* About this exercise *
Tally every line in the data that has the word "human" and report only the total.

(Stored records)

┌──

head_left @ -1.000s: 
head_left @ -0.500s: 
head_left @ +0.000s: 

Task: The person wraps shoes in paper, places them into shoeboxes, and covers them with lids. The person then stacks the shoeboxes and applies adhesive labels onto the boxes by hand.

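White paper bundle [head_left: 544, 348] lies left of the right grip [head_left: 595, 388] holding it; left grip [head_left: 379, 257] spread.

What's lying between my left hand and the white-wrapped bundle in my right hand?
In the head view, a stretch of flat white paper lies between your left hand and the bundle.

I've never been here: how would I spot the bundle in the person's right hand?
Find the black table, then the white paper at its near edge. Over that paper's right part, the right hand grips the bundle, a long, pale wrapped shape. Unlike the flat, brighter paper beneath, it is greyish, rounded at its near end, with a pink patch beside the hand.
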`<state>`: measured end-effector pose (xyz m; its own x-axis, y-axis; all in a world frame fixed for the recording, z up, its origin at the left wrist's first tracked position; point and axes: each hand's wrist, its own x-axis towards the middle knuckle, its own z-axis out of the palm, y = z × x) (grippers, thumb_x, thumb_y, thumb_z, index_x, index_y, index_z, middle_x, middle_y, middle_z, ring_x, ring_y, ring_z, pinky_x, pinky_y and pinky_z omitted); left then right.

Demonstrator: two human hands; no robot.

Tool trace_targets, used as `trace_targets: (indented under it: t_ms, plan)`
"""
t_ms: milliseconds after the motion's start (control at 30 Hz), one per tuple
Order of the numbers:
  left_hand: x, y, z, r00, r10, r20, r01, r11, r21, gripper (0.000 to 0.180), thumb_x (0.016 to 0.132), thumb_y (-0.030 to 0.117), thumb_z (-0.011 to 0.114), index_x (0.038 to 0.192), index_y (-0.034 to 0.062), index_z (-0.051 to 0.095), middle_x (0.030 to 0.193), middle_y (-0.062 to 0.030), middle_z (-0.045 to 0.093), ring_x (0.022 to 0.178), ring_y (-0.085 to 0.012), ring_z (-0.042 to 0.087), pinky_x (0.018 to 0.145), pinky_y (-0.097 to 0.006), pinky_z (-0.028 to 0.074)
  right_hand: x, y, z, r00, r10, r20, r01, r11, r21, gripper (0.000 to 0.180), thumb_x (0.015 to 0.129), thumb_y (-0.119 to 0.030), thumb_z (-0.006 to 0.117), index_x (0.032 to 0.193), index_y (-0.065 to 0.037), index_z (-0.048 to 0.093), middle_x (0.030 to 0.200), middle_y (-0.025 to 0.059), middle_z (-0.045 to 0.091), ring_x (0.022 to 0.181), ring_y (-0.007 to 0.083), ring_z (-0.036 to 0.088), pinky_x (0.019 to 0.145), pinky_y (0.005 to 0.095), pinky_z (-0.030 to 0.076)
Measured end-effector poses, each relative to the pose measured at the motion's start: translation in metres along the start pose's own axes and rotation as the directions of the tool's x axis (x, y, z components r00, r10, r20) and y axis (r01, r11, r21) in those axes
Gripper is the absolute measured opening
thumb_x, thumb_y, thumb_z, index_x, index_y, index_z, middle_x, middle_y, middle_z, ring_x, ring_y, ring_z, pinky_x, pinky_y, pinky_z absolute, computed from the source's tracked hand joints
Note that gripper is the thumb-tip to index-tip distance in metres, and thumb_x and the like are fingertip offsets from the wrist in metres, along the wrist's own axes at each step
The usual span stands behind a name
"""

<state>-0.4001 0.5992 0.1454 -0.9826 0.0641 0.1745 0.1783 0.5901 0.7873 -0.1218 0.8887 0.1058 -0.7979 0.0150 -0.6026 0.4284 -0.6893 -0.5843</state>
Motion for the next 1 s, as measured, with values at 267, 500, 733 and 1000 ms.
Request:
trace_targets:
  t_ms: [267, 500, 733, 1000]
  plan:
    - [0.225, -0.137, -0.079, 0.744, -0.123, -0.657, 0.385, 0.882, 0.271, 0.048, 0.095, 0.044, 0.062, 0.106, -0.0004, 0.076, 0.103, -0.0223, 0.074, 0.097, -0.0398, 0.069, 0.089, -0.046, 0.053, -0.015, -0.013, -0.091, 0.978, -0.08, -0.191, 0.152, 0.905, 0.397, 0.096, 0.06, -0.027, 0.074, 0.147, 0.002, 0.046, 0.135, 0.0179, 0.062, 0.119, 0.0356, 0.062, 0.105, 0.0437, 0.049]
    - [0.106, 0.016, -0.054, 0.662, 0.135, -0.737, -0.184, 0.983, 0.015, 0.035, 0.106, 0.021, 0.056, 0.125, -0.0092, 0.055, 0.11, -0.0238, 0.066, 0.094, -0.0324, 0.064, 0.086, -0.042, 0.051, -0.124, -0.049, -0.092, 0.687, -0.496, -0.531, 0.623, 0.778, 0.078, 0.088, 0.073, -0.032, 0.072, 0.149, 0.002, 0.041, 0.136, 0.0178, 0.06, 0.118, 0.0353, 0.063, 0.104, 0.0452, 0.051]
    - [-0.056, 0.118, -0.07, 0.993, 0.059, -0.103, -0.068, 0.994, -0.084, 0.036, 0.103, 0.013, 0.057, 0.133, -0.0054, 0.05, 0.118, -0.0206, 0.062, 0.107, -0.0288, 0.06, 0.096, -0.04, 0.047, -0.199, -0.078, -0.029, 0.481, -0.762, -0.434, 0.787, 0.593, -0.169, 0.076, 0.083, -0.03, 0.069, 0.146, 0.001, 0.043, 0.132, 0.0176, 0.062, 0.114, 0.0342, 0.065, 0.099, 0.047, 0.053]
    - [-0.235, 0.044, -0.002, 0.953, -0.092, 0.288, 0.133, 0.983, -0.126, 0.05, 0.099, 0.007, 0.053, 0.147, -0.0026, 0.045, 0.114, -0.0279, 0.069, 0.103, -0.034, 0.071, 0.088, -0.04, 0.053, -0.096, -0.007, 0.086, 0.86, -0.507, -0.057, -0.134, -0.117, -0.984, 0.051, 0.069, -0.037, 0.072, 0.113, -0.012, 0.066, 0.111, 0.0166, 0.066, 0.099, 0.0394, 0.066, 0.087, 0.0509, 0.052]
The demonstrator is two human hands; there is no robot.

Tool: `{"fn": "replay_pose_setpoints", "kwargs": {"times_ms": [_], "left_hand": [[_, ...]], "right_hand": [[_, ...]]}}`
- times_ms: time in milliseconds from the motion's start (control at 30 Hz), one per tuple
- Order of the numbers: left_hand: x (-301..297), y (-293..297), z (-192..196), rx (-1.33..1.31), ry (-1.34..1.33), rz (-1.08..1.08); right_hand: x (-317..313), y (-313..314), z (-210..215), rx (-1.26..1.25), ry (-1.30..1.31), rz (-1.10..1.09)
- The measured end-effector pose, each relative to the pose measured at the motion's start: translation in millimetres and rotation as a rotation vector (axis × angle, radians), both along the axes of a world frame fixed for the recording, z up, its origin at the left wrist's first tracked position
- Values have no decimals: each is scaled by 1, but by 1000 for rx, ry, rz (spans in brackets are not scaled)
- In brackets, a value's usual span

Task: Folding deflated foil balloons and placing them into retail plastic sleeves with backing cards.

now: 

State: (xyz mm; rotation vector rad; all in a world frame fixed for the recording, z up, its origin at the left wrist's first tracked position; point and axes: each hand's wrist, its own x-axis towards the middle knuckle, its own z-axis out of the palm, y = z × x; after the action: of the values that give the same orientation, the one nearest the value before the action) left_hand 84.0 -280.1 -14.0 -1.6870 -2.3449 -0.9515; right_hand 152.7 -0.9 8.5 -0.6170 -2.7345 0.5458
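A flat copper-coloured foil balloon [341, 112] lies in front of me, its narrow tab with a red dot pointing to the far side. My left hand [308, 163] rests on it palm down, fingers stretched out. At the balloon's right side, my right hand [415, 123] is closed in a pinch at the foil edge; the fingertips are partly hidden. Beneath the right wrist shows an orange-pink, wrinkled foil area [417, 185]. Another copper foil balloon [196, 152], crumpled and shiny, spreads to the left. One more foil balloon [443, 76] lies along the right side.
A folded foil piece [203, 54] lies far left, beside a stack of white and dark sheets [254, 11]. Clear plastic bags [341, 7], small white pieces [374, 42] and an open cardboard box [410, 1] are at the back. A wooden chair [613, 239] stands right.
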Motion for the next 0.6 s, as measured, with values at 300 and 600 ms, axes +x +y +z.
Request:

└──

* Task solution *
2